A CSU Degree: Now with Less Education than Competing Brands!

After CSU experienced a $584 million cut, followed by announcements to implement furloughs on faculty, staff, and administrators, followed by the CSU Board of Trustees decision on July 21st to raise student fees another 20%, is it any wonder that the first week of classes for many campuses would be mired by chaos and despair?

San Francisco State is reporting a $30.2 million cut this year, with 354 course sections less than what it had last year, resulting in students dropping out, or faculty accepting additional students way beyond the capacity of their classroom, let alone their ability to provide a quality education to such a large group.

And while 354 cut course sections is nothing to downplay (especially since SFSU had to cut almost as much from the year before as well), over at CSU Fresno, they're reporting a $44.6 million cut, causing, amongst other things, the elimination of 1,200 course sections, which, the Fresno Bee reports, is literally 1 out of 5 classes cut from last year.
But students and faculty aren't meekly accepting their fate. The California Faculty Association and Students for Quality Education have been hosting a "Vent Tent"where students have been making videos of their stories to send to legislators, and fill out complaint forms documenting how the courses that have been cut are delaying their graduation and destroying their education.

But many folks in the CSU system area already familiar with the CSU receiving budget cuts, resulting in fewer course offerings and higher fees. The real difference this year are the furloughs, forcing faculty to take essentially a 9.23% pay cut, which means that students will be learning 9.23% less than they should be.

Jose Palermo, an associate professor of history at CSU Sacramento, summed it up best in his editorial in the Sac Bee:

The degrees from CSU awarded during these furlough years might lead future employers to look upon them as suspect, perhaps even as inferior. The teachers, nurses, technicians, journalists, criminal justice professionals and others we teach could have the quality of their training questioned.

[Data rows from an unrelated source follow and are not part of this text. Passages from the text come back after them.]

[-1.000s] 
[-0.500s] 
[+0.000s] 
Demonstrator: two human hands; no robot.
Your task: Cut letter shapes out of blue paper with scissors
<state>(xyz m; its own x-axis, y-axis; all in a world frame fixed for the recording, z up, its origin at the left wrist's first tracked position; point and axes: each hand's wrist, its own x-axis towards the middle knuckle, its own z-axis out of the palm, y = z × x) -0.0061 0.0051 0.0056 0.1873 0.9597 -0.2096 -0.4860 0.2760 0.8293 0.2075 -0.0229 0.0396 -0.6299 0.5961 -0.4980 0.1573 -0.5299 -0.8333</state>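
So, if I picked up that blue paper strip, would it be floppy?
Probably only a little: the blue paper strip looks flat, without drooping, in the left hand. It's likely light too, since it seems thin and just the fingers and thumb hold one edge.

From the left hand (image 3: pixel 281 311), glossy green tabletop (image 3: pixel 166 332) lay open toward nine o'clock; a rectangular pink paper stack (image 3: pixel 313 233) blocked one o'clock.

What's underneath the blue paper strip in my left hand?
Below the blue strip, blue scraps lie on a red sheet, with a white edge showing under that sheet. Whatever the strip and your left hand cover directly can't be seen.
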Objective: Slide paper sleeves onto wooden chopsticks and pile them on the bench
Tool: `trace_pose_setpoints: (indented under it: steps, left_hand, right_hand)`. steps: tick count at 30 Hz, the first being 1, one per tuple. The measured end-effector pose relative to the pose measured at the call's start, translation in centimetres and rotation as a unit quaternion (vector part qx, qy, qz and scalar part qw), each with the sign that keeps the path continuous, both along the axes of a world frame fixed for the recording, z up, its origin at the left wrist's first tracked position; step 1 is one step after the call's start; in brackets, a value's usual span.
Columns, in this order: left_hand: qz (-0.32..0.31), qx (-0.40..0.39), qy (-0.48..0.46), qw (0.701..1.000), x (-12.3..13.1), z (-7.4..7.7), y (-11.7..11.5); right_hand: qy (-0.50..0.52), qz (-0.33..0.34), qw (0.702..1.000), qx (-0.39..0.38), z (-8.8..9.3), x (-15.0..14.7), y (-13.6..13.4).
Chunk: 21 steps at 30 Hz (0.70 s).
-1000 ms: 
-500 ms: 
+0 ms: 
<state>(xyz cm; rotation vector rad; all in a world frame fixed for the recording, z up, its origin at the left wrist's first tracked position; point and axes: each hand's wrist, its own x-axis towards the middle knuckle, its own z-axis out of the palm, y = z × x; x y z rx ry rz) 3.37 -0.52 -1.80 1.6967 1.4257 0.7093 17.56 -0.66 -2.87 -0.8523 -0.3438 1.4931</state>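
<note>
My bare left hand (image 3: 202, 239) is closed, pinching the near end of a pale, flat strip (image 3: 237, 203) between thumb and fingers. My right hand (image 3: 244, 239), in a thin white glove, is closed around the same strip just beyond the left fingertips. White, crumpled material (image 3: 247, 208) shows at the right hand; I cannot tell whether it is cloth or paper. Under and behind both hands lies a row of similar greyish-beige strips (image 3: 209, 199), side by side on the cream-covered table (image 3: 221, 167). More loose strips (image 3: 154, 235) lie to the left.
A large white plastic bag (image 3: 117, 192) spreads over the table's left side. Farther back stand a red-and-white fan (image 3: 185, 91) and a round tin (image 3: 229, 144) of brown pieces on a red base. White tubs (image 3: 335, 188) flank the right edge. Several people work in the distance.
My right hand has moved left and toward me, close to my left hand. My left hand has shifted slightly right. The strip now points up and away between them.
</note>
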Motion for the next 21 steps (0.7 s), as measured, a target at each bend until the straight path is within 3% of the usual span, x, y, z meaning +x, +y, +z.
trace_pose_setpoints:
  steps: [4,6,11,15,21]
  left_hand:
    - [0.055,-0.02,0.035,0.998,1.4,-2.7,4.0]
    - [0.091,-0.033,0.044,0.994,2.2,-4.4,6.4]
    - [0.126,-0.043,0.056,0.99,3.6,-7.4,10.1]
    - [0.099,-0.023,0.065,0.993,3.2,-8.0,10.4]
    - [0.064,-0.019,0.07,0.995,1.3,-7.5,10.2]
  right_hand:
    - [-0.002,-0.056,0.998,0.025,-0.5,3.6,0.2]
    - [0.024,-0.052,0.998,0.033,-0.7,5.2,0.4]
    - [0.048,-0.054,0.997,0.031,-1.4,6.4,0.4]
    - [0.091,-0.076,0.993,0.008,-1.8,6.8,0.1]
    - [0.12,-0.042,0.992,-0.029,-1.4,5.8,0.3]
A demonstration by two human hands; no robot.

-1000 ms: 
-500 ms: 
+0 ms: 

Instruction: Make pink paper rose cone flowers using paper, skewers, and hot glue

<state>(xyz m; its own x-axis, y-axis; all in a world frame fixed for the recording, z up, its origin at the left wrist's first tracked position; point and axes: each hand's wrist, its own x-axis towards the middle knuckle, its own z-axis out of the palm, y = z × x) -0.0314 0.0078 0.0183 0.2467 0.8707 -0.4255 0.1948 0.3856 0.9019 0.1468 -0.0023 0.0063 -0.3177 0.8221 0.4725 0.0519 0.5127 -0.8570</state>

It's not fair to the students and their families to be forced into buying an inferior product for grossly inflated prices. Students are paying more than ever for a CSU education even though they'll be spending less time with professors, have fewer course offerings and be crammed into overcrowded classrooms.


These budget cuts and student fee increases have gone on for years, but 2009-10 will be the cruelest year of all. In past budget cycles, CSU Chancellor Charles Reed and the board of trustees have responded with a shrug, saying simply: "We'll manage." Reed recently told the media that CSU is still a "bargain" compared to other institutions. Really? A "bargain?" Or is it a bargain basement sell-off?
The real crime here as the CSU opens to a year of furloughs is that CSU students are paying 32% more this year, for only 90% of an education they should be receiving. How much longer before a CSU degree is considered a joke by employers and other comparable higher ed institutions?